LSK President also blasted legislators who he said forgot their representation obligations. He called out Homa Bay Town MP Opondo Kaluma who publicly supported the ruling on his Twitter account while drawing comparisons with the United States of America.
”There are these MPs who have a legal foundation as advocates but when they get into Parliament they forget they are advocates. There are many times when these Members of Parliament come to courts to challenge certain laws and the judge asks them where they were when the laws were being made.
”We are in an environment where legislators are in bed with the Executive and the courts are weakened and they just rubberstamp the actions of the Legislature and the Executive, so who will speak and stand for Kenyans?” Havi wondered.
In January 2017, the former CA director-general Francis Wangusi wrote to the telecom operators to allow them to install the DMS, but the companies rejected the request on grounds that it was spyware to infringe on the privacy of customers.
Human rights activist, Okiya Omtatah, and other interested groups moved to court arguing it was inappropriate for the government to go for the fake devices when they are at the hands of citizens and instead they should be tapped at the point of entry.
During the Appellate Court hearing, Safaricom said it was inappropriate to allow installation of the system arbitrarily without consultation because it amounted to the intrusion of privacy as the telecom operators are not supposed to disclose data to third parties.
Telkom Kenya on its side told the court it was comfortable with either outcome of the case.

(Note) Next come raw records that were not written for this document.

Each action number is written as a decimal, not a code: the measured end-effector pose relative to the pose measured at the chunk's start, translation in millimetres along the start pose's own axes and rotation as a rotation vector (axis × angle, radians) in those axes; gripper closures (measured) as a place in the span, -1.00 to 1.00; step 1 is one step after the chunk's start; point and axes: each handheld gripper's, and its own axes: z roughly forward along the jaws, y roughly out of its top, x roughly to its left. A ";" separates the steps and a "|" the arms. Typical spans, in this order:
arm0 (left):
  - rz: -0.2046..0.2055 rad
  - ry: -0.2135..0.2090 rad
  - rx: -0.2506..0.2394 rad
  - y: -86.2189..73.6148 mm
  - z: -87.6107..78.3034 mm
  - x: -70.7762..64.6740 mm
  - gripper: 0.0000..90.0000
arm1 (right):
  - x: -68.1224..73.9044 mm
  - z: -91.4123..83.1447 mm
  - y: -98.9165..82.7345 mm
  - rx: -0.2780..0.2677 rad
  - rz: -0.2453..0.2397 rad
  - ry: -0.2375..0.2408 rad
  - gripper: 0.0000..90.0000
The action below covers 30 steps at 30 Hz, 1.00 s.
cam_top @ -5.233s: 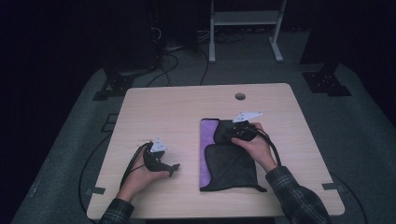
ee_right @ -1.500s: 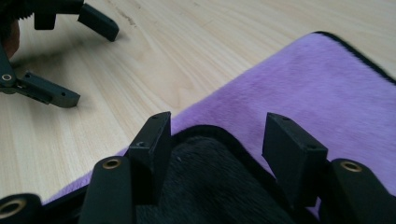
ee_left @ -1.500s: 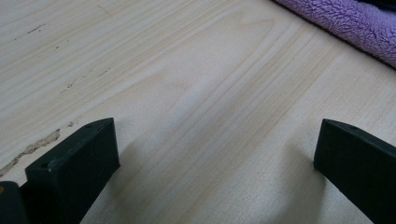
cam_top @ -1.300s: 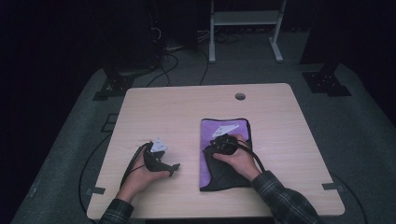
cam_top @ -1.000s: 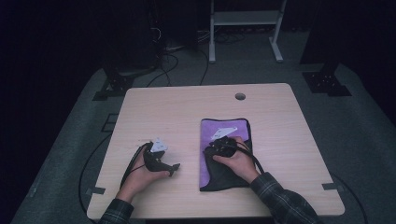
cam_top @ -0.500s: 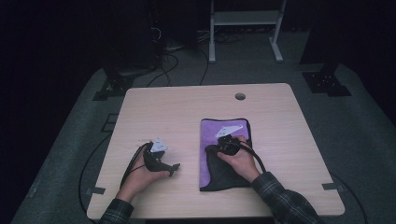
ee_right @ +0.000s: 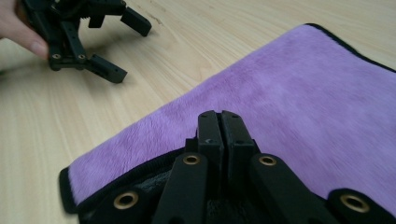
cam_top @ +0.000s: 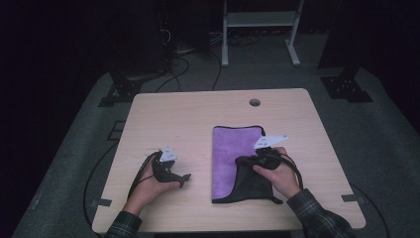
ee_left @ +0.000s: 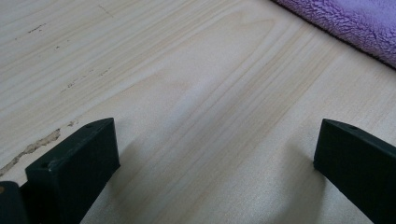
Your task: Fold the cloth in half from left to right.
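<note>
- Gripping a dark fold of the purple cloth [ee_right: 289, 107], the right tool [ee_right: 221, 122] has its two jaws pressed together on the fabric; the dark underside bunches beneath them in the right gripper view.
- Seen from above, the right tool [cam_top: 262, 157] sits over the cloth [cam_top: 233, 153] toward its 4 o'clock corner, where a dark flap is turned back over the purple face; the right hand [cam_top: 277, 173] wraps the tool from 5 o'clock.
- The jaws have just been closing, with the cloth's edge between them.
- The cloth lies flat on the counter [cam_top: 188, 114], right of its middle, with its long side running from 12 to 6 o'clock and a thin black trim around the edge.
- At about 9 o'clock from the cloth, well apart from it, the left tool [cam_top: 171, 171] rests on bare wood in the left hand [cam_top: 148, 186], jaws standing wide apart with nothing between them.
- In the left gripper view the left tool [ee_left: 215, 154] looks over pale wood grain, the cloth's fleecy edge [ee_left: 355, 23] at 1 o'clock.
- A round cable hole [cam_top: 254, 102] sits at 12 o'clock on the counter, far from both tools.
- Nothing lies between the two tools but open wood.
</note>
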 end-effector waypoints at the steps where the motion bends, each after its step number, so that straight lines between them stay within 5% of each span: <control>1: 0.000 0.000 0.000 0.0 0.0 0.0 -1.00 | 0.0 0.0 0.0 0.000 0.000 0.000 0.94; 7: -0.001 0.001 0.000 0.0 0.0 -0.1 -1.00 | 3.5 -30.4 -25.3 0.004 0.015 -0.007 0.94; 18: -0.004 0.003 -0.004 -0.1 0.1 -0.4 -1.00 | 13.0 -47.8 -67.5 0.089 0.021 -0.023 0.91; 21: -0.005 0.004 -0.004 -0.2 0.0 -0.5 -1.00 | 13.0 -53.4 -80.4 0.110 0.027 -0.006 0.74; 25: -0.006 0.005 -0.003 -0.3 -0.1 -0.7 -1.00 | 12.7 -73.6 -90.0 0.073 0.037 -0.029 0.58; 30: -0.005 0.005 -0.003 -0.3 -0.2 -0.7 -1.00 | 1.9 -91.8 -101.3 0.056 0.053 -0.114 0.46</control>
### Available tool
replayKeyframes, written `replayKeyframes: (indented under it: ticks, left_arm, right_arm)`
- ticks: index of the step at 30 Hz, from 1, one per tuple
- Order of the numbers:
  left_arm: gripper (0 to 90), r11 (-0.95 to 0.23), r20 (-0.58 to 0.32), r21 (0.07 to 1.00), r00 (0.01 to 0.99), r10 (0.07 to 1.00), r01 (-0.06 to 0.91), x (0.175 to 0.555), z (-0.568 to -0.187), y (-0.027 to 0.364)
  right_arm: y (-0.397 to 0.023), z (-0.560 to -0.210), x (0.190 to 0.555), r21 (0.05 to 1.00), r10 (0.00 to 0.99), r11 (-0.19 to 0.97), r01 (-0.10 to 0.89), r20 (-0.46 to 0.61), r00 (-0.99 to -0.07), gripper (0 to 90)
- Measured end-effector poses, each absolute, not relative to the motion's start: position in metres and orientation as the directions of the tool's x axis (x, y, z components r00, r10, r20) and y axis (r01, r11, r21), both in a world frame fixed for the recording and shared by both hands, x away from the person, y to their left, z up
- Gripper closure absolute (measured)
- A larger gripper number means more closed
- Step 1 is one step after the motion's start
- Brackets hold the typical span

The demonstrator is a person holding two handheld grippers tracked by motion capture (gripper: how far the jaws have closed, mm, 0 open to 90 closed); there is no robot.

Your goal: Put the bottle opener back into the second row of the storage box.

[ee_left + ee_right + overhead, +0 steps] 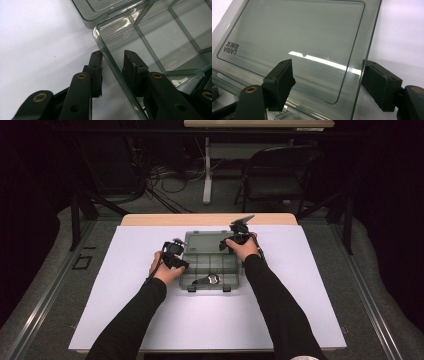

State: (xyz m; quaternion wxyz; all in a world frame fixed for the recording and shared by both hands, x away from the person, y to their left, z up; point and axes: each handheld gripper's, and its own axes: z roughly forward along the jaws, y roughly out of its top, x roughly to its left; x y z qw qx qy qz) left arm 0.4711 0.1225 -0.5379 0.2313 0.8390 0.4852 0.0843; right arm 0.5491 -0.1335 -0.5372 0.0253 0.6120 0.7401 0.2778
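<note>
A smoky clear compartment box (235, 270) lies open on the white sheet, its lid (205, 242) folded back on the far side. A small dark and silver object (207, 280), like a wristwatch, rests in a front compartment. My left gripper (181, 265) is at the box's left side. Its jaws straddle the left wall (110, 53), one outside and one inside, with small gaps, so the left gripper (113, 65) is open. My right gripper (226, 245) is at the lid's right end. The right gripper (327, 63) stands wide open, one jaw over the lid (299, 32), the other just outside its edge.
The white sheet (300, 285) covers most of the table, with bare room to the left, right and front of the box. A strip of wooden table edge (150, 220) shows at the far side. A folding chair (280, 175) and cables (165, 180) are on the floor beyond.
</note>
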Motion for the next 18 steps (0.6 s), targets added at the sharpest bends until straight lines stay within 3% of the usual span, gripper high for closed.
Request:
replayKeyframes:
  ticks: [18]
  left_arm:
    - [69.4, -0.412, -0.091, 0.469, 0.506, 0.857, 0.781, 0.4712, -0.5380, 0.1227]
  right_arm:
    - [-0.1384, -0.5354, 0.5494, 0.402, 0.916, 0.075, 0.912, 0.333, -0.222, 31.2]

Airtel which was also mentioned as a party in the matter did not file its reply.
While issuing their ruling, the judges were informed that consultations with the telecommunications were still underway and the set substituted the High Court orders requiring the appellant to continue with the consultations.
“In exercise of its mandate of developing a DMS system, the appellant shall continue with the consultations that were ongoing with the stakeholders and MNOs prior to the filing of the petition so as to complete the technical and consumer guidelines on the DMS,” said the three-bench judge.
The judges also directed the guidelines or regulations for implementing the system be subjected to public participation.